Copy out the full listing that comes next, exactly.

MATERIAL PROVIDED:

- - -

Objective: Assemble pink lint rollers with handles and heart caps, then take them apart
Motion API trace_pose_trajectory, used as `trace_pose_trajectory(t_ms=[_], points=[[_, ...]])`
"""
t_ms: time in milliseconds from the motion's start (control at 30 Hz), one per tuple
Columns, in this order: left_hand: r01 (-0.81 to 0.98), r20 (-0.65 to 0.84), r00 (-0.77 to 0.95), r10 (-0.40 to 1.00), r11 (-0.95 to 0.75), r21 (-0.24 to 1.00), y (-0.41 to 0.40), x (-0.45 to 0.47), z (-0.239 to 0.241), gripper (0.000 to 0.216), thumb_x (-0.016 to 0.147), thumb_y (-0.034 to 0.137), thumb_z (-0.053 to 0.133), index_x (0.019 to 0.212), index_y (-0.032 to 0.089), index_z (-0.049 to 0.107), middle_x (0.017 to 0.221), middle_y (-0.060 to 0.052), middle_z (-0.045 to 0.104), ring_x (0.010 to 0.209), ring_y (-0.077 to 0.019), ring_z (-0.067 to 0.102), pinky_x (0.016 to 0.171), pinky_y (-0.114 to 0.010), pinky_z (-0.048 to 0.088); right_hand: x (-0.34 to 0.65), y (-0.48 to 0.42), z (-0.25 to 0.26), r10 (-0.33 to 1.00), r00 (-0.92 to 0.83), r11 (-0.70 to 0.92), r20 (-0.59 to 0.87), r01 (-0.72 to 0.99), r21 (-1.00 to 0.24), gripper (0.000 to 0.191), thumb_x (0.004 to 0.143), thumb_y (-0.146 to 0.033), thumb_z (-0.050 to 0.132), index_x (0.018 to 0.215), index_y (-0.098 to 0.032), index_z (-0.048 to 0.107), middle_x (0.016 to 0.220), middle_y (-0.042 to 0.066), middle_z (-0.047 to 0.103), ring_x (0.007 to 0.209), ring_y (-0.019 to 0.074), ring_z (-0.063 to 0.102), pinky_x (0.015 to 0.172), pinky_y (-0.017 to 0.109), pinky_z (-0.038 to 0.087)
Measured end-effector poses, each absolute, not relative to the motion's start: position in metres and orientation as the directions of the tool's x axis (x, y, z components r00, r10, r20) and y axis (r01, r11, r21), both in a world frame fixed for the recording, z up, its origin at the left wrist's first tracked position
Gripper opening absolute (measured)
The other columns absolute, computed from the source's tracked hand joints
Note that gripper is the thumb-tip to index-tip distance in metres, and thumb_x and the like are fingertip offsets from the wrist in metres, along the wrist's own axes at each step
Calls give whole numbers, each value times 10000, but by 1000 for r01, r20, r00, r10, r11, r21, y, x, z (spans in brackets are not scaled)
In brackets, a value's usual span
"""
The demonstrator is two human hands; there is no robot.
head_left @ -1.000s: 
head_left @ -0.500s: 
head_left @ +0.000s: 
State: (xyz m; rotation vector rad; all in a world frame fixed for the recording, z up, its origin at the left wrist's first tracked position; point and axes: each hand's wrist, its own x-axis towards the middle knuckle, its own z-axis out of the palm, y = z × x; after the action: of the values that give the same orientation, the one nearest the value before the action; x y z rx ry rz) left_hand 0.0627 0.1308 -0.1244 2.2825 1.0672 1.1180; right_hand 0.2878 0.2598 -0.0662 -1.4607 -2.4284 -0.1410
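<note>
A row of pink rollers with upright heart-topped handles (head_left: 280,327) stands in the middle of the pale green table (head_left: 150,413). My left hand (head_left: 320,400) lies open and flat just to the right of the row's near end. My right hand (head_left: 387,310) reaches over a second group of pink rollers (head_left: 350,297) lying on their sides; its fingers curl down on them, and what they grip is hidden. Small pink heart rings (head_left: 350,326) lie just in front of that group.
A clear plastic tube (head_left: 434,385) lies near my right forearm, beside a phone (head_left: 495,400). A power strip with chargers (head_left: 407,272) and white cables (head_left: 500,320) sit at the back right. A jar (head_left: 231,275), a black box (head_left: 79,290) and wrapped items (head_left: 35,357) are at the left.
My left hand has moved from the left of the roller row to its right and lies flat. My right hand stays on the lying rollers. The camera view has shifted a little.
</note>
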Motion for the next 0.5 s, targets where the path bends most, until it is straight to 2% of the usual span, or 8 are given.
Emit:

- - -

SOLVED PROBLEM:
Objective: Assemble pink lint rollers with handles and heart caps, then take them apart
Motion API trace_pose_trajectory, used as `trace_pose_trajectory(t_ms=[_], points=[[_, ...]])`
"""
t_ms: time in milliseconds from the motion's start (control at 30 Hz), one per tuple
Columns, in this order: left_hand: r01 (-0.81 to 0.98), r20 (-0.65 to 0.84), r00 (-0.77 to 0.95), r10 (-0.40 to 1.00), r11 (-0.95 to 0.75), r21 (-0.24 to 1.00), y (-0.41 to 0.40), x (-0.45 to 0.47), z (-0.239 to 0.241), gripper (0.000 to 0.216), thumb_x (-0.016 to 0.147), thumb_y (-0.034 to 0.137), thumb_z (-0.053 to 0.133), index_x (0.019 to 0.212), index_y (-0.032 to 0.089), index_z (-0.049 to 0.107), middle_x (0.017 to 0.221), middle_y (-0.060 to 0.052), middle_z (-0.045 to 0.104), ring_x (0.010 to 0.209), ring_y (-0.077 to 0.019), ring_z (-0.067 to 0.102), pinky_x (0.016 to 0.171), pinky_y (-0.114 to 0.010), pinky_z (-0.048 to 0.088); right_hand: x (-0.34 to 0.65), y (-0.48 to 0.42), z (-0.25 to 0.26), r10 (-0.33 to 1.00), r00 (-0.92 to 0.83), r11 (-0.70 to 0.92), r20 (-0.59 to 0.87), r01 (-0.72 to 0.99), r21 (-1.00 to 0.24), gripper (0.000 to 0.191), thumb_x (0.004 to 0.143), thumb_y (-0.146 to 0.033), thumb_z (-0.050 to 0.132), index_x (0.018 to 0.215), index_y (-0.098 to 0.032), index_z (-0.048 to 0.107), middle_x (0.016 to 0.220), middle_y (-0.042 to 0.066), middle_z (-0.047 to 0.103), ring_x (0.007 to 0.209), ring_y (-0.019 to 0.074), ring_z (-0.063 to 0.102), pinky_x (0.015 to 0.172), pinky_y (-0.017 to 0.109), pinky_z (-0.038 to 0.087)
Measured end-effector poses, each absolute, not relative to the motion's start: position in metres and orientation as the directions of the tool's x axis (x, y, z components r00, r10, r20) and y axis (r01, r11, r21), both in a world frame fixed for the recording, z up, its origin at the left wrist's first tracked position
Gripper opening absolute (measured)
The other columns absolute, computed from the source's tracked hand joints
Note that gripper is the thumb-tip to index-tip distance in metres, and thumb_x and the like are fingertip offsets from the wrist in metres, along the wrist's own axes at each step
Calls give whole numbers, each value times 10000, but by 1000 for r01, r20, r00, r10, r11, r21, y, x, z (spans in brackets are not scaled)
In brackets, a value's usual span
"""
The demonstrator is two human hands; there is no robot.
head_left @ -1.000s: 
head_left @ -0.500s: 
head_left @ +0.000s: 
State: (xyz m; rotation vector rad; all in a world frame fixed for the recording, z up, its origin at the left wrist's first tracked position; point and axes: each hand's wrist, its own x-axis towards the middle knuckle, its own z-axis out of the palm, y = z × x; after the action: of the values that give the same orientation, the one nearest the value before the action; x y z rx ry rz) left_hand 0.0627 0.1308 -0.1244 2.2825 1.0672 1.1180; right_hand 0.2878 0.2598 -0.0662 -1.4607 -2.4284 -0.1410
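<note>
A row of pink rollers with upright heart-topped handles (head_left: 280,327) stands in the middle of the pale green table (head_left: 150,413). My left hand (head_left: 320,400) lies open and flat just to the right of the row's near end. My right hand (head_left: 387,310) reaches over a second group of pink rollers (head_left: 350,297) lying on their sides; its fingers curl down on them, and what they grip is hidden. Small pink heart rings (head_left: 350,326) lie just in front of that group.
A clear plastic tube (head_left: 434,385) lies near my right forearm, beside a phone (head_left: 495,400). A power strip with chargers (head_left: 407,272) and white cables (head_left: 500,320) sit at the back right. A jar (head_left: 231,275), a black box (head_left: 79,290) and wrapped items (head_left: 35,357) are at the left.
My left hand has moved from the left of the roller row to its right and lies flat. My right hand stays on the lying rollers. The camera view has shifted a little.
</note>
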Motion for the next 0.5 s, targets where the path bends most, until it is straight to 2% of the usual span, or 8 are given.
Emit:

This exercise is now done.